Dans un marché obligataire primaire particulièrement dynamique pour son compartiment euro, porté notamment par les émissions en euros des Gafam, les entreprises françaises se montraient jusqu’à récemment un peu en retrait. Elles rattrapent actuellement leur retard, avec de nombreuses émissions. Ainsi, Schneider Electric vient de se présenter sur le marché avec une émission de 1,5 milliard d’euros en deux tranches. La première porte sur 800 millions d’euros à taux variable (Euribor +0,30 %) avec une maturité en juillet 2028, et la seonde sur 700 millions à taux fixe de 3,375 % avec une maturité en décembre 2033 (taux implicite de 3,386 %). Cette opération répond à la stratégie de préfinancement des échéances attendues au cours des douze mois à venir, souligne l’entreprise.
De son côté, Air France-KLM a réalisé une émission obligataire senior de 500 millions d’euros dans le cadre de son programme EMTN (Euro Medium Term Notes). La maturité des titres a été fixée à cinq ans. Ils sont assortis d’un coupon fixe annuel de 4,250 % (pour un rendement à maturité de 4,318 %). Le produit de l’émission sera affecté aux besoins généraux du groupe.

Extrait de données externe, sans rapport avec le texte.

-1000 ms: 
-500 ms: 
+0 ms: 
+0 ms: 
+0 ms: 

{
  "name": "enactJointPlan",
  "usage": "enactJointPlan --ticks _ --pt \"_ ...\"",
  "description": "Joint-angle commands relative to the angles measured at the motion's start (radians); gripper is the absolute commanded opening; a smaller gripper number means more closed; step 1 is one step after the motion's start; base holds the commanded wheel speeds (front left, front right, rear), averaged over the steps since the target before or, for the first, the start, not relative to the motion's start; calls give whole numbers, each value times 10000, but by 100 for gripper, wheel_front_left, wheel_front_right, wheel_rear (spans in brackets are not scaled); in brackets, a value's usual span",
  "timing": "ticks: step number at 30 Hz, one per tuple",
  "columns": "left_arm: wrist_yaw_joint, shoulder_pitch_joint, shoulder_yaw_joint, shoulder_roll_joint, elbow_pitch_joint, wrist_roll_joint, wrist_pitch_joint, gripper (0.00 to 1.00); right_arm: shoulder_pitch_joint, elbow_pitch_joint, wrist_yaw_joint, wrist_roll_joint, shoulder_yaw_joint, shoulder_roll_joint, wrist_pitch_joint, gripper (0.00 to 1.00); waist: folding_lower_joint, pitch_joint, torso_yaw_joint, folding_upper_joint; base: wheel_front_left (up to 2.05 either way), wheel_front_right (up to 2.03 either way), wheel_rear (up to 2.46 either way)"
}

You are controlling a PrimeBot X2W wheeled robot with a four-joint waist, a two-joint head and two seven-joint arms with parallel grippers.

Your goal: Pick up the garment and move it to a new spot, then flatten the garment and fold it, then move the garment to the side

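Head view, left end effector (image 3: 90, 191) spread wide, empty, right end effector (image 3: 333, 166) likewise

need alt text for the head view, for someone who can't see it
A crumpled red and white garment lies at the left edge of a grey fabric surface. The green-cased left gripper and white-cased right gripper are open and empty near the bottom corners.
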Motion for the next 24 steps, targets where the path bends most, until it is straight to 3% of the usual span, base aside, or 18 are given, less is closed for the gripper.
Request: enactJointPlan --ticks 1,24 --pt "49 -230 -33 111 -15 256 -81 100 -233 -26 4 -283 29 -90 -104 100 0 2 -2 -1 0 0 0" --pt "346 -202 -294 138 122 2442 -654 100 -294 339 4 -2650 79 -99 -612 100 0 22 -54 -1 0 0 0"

Cette opération de refinancement « contribue à l’optimisation du bilan d’Air France-KLM, en simplifiant sa structure de capital, en réduisant ses coûts de financement et en augmentant la proportion de dette senior au sein de cette structure », relève le groupe.

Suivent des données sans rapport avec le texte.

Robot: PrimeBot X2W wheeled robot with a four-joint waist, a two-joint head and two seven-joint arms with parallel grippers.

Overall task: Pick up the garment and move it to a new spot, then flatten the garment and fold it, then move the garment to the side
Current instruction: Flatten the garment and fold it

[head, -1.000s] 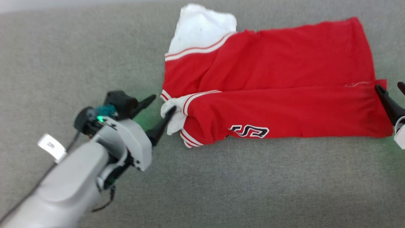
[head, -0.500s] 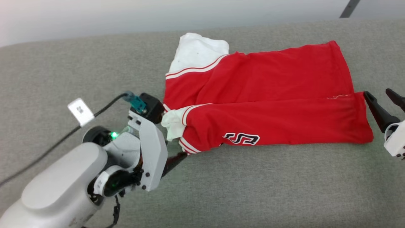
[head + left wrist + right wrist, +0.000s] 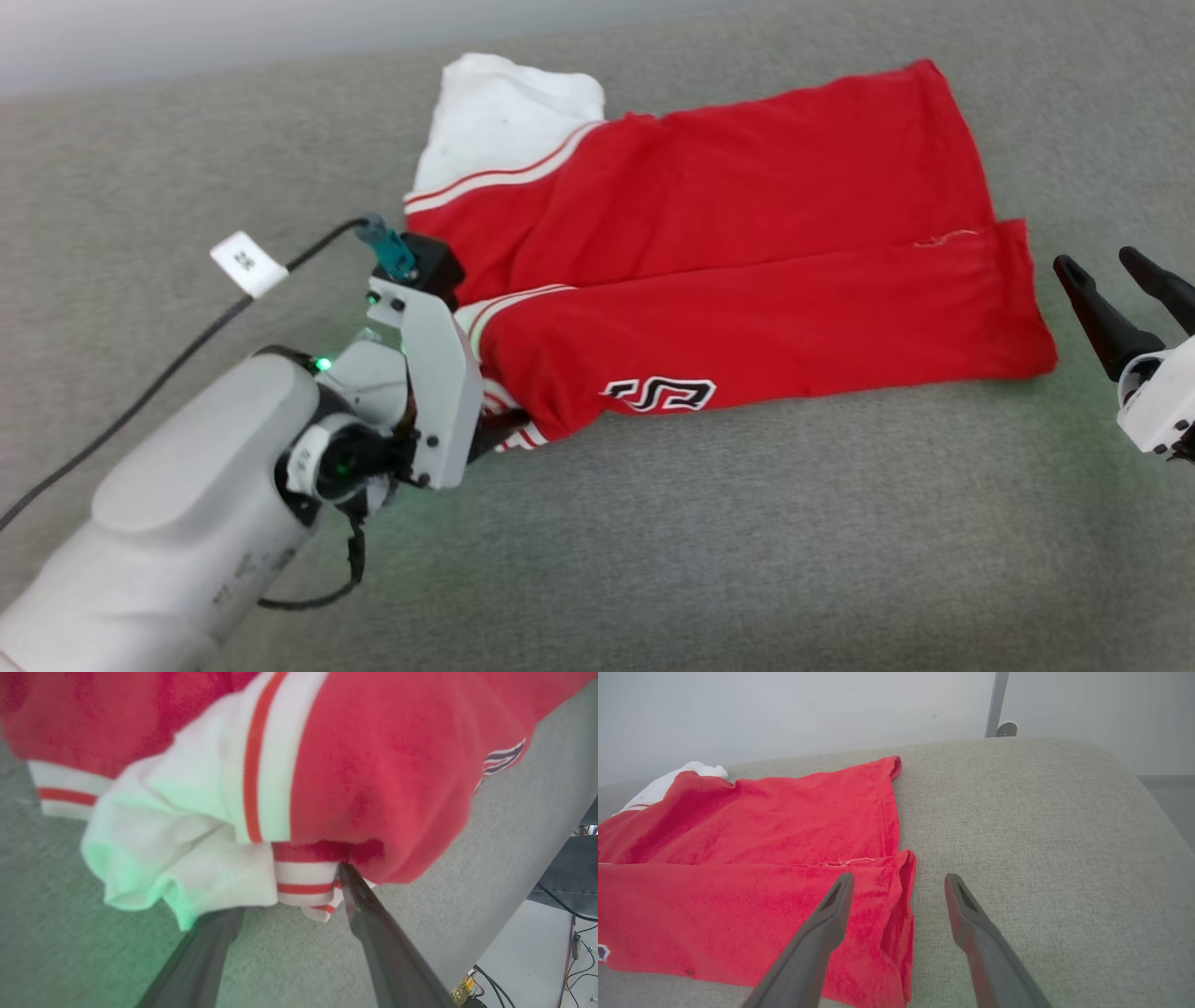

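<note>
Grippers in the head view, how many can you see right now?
2. The left gripper is at lower left, fingers at the jersey's striped corner. The right gripper is at the right edge, fingers apart, clear of the jersey's hem.

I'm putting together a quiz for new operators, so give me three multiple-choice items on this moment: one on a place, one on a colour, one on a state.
1. Where is the right hand relative to the garment?
A. over its white part
B. beside its red hem
C. on the lettering

2. What colour is the lettering?
A. blue
B. yellow
C. black, outlined white

3. How does the left hand stand?
A. open, a finger on either side of the striped trim
B. shut, clear of the cloth
C. shut on the red hem

Answers:
1. B: the head view shows it off the hem end, over the grey cushion.
2. C: the head view shows black letters with white edges.
3. A: the left wrist view shows its fingers apart with the trim between them.
</note>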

Enfin, le groupe Orange a choisi, lui, d’émettre des titres hybrides à hauteur 850 millions d’euros. Il s’agit donc d’obligations super-subordonnées à durée indéterminée non remboursables avant sept ans portant intérêt à taux fixe réajustable, avec un coupon de 4,25 % jusqu’à la première date d’ajustement. Les agences de notation attribuent aux nouvelles obligations une note de BBB-/Baa3/BBB- (S&P/Moody’s/Fitch) et les considèrent comme des fonds propres à hauteur de 50 %.